The entire story has yet to be told in terms of ultimate cash returns, winners and losers, but it is clear that operators are betting big on the Permian, whether they subscribe to a lower-for-longer or lower-forever oil price model. With the big bets and attractive breakeven prices, is everyone a winner in the Permian?

From a cash returns perspective, this question remains unanswered for the time being. Most pure-play Permian operators find themselves in cash-challenged positions. Operators primarily use debt-derived sources of cash to drive production increases through aggressive capex programs, the levels of which outstrip operating cash flow.

Numerous ways exist to measure success in the Permian. To separate financing decisions from operational performance, this examination is based on earnings before interest and taxes (EBIT).

First-half 2017 results for Permian pure-play operators yield an estimated $18/boe difference between the highest-EBIT and lowest-EBIT players.

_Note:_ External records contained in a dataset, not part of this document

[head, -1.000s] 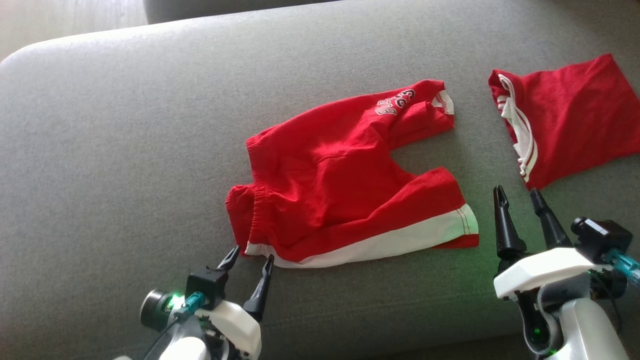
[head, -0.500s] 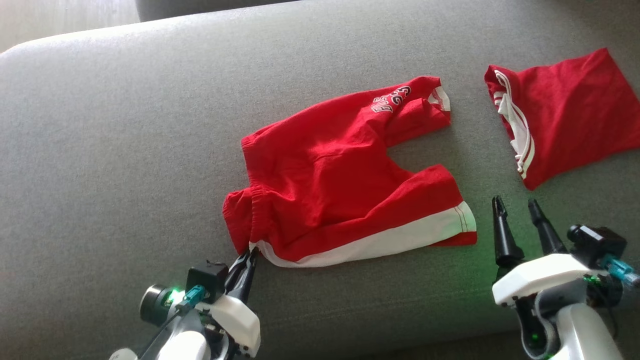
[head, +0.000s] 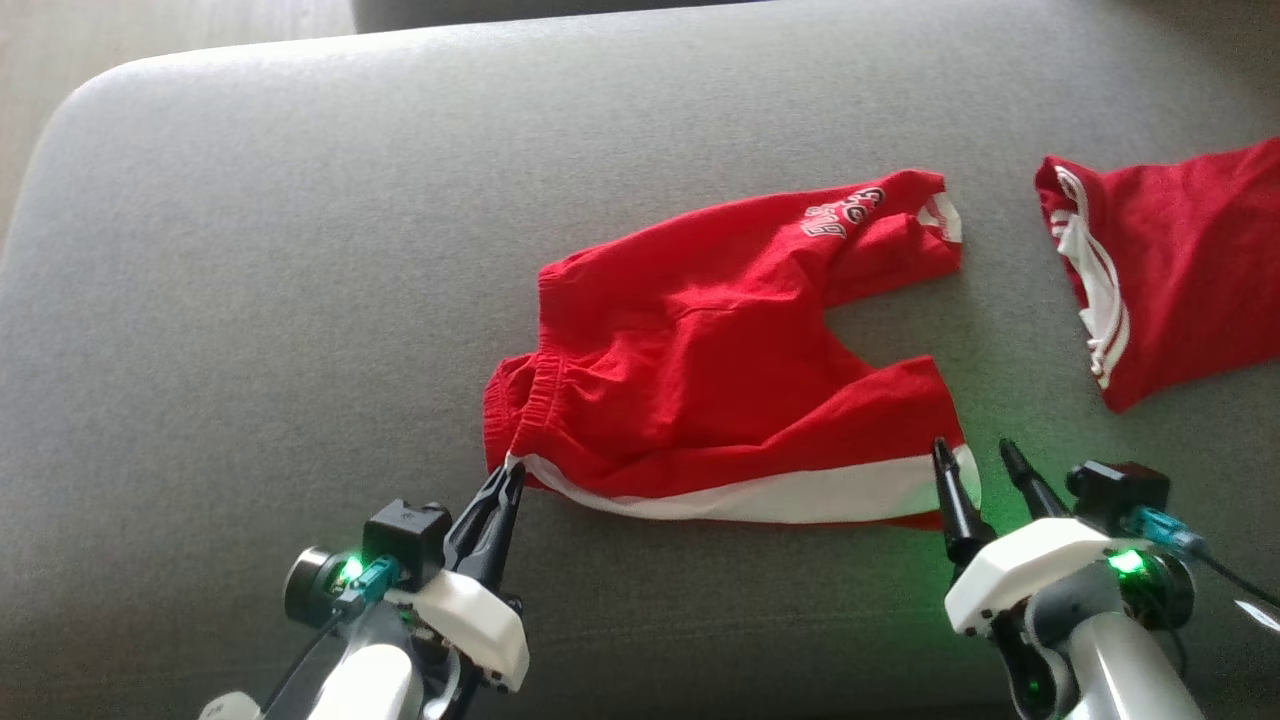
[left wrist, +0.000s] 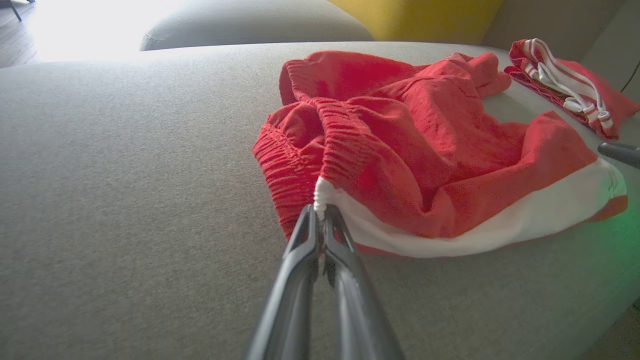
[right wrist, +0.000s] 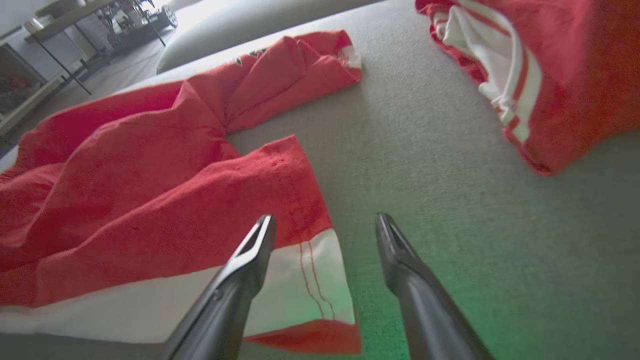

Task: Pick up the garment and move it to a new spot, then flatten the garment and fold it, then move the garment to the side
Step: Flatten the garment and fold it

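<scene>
Pinching the white corner of the red shorts (head: 720,380), our left gripper (head: 510,475) is clamped tight at their 8 o'clock. Our right gripper (head: 972,452) gapes empty over the hem corner at 4 o'clock. The shorts lie rumpled on the grey cushion (head: 250,300); we judge the pickup barely begun, with moving, flattening, folding and setting aside all left.

The garment (head: 720,380) is soft, matt red cloth, finely ribbed at the waistband by the left gripper (head: 512,472), with a smoother white band near the right gripper (head: 972,448). The fingers (right wrist: 235,285) look dark, smooth and faintly glossy. The sofa seat (head: 250,300) under them is grey, matt, finely napped fabric.
</scene>
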`<state>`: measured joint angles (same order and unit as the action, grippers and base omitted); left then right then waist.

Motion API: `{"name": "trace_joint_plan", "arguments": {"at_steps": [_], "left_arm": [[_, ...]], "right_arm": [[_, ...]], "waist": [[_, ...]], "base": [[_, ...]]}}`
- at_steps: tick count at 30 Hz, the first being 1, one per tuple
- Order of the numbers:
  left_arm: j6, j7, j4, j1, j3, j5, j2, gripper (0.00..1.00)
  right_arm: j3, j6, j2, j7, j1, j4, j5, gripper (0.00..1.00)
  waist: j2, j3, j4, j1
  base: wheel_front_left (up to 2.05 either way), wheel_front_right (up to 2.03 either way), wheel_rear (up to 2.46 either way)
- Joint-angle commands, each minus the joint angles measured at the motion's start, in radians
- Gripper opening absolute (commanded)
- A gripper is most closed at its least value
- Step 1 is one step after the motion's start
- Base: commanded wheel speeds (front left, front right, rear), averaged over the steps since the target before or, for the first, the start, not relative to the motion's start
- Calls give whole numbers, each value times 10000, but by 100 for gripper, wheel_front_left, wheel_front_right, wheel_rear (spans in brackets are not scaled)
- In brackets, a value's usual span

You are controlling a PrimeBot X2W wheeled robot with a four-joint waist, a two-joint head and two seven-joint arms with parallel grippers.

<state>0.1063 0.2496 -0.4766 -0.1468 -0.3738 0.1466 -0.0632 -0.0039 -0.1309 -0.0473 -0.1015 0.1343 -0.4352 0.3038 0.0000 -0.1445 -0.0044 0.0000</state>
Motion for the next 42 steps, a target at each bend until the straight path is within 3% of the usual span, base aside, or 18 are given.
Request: {"name": "trace_joint_plan", "arguments": {"at_steps": [1,14,15,16,17,26,42], "left_arm": [[1,122,373,-149,373,137,-61,0],[22,122,621,33,481,280,-6,0],[24,122,613,39,482,278,-3,0],[26,122,610,42,488,276,-1,0],[28,122,604,44,494,273,1,0],[42,122,517,69,691,348,-61,0],[111,-105,1386,326,1328,1427,-485,0]], "right_arm": [[275,2,-30,33,335,173,-128,100],[874,2,-30,733,409,-936,463,100],[913,2,-30,732,438,-939,479,84],[957,2,-30,730,467,-928,529,38],[997,2,-30,712,488,-909,548,0],[1049,2,-30,167,415,-250,58,0],[1198,2,-235,806,-275,3220,-681,0]], "waist": [[0,4,105,0],[0,13,297,0],[0,6,287,0],[0,2,274,0],[0,1,262,0],[0,152,208,0],[0,716,-63,0]], "base": [[0,0,0],[0,0,0],[0,0,0],[0,0,0],[0,0,0],[0,0,0],[0,0,0]]}}
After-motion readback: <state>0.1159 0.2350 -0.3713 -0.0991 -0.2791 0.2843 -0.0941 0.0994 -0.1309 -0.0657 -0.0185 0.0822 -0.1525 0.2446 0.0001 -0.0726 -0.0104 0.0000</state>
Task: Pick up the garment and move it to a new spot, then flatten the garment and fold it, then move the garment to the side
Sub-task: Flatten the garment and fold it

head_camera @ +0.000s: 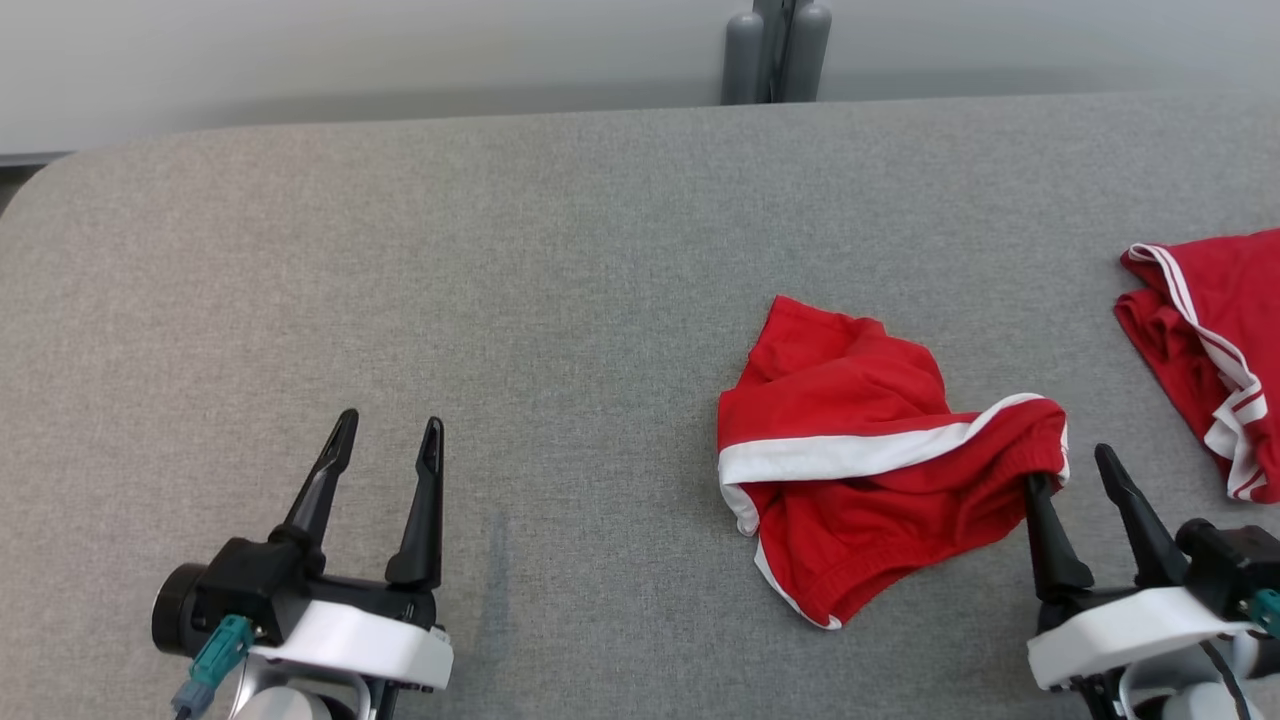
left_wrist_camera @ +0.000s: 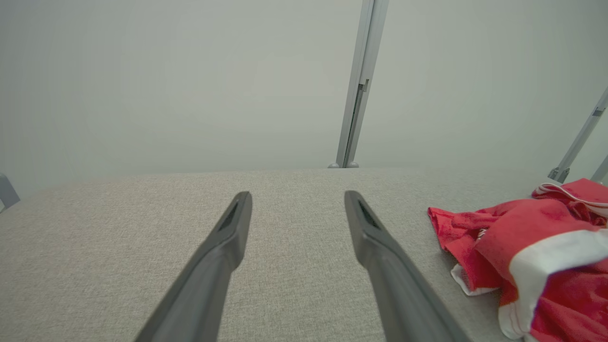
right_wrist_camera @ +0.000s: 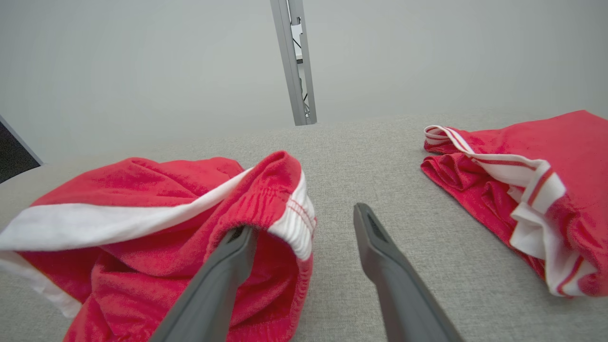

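right gripper [head_camera: 1070, 468] is spread wide and grips nothing: one finger [right_wrist_camera: 223, 270] is tucked under the raised hem of the crumpled red garment [head_camera: 860, 450], the other is over bare grey table [head_camera: 500, 250] just beside it. the garment lies at this gripper's ten o'clock. left gripper [head_camera: 390, 420] is wide too and empty, the garment well apart at its three o'clock. a second red garment [head_camera: 1210, 330] lies at the right gripper's one o'clock.
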Tool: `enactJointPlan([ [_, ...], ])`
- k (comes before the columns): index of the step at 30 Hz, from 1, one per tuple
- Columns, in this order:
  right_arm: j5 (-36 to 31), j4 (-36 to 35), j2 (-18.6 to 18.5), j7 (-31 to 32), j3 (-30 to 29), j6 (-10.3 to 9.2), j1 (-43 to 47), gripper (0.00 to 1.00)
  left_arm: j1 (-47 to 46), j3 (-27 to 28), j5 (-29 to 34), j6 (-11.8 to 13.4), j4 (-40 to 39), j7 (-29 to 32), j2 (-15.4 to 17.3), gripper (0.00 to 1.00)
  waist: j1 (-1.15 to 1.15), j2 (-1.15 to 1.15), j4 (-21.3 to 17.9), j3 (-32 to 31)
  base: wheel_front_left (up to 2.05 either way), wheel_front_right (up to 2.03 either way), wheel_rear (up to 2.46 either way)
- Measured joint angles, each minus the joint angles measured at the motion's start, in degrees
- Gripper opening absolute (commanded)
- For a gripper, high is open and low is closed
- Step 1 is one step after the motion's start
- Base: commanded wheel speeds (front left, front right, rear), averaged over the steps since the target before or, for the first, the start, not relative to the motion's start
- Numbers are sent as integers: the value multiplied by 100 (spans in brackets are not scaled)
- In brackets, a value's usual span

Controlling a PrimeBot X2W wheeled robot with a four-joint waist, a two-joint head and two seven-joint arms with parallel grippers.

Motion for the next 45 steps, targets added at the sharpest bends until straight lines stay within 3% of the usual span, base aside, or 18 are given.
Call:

This gap in EBIT is the result of varied performance across four categories: depreciation, depletion and amortization (DD&A); price realization; opex; and selling, general and administration expenses (SG&A).

DD&A makes up 50%, or $9/boe, of the difference in EBIT. Though an accrual-based, non-cash expense, approximately half of this is addressable, as it’s driven by well cost, with the remaining portion driven by acquisitions and activity.

The highest EBIT operator considered here has an average well cost of $5.7 million in 2017, whereas the lowest EBIT operator spent an average of $7.3 million, according to the BCG Unconventional Performance Database. This gap can be closed through the combination of an agile organization to implement factory-model operations, along with a capital program based upon lean, standardized design principles.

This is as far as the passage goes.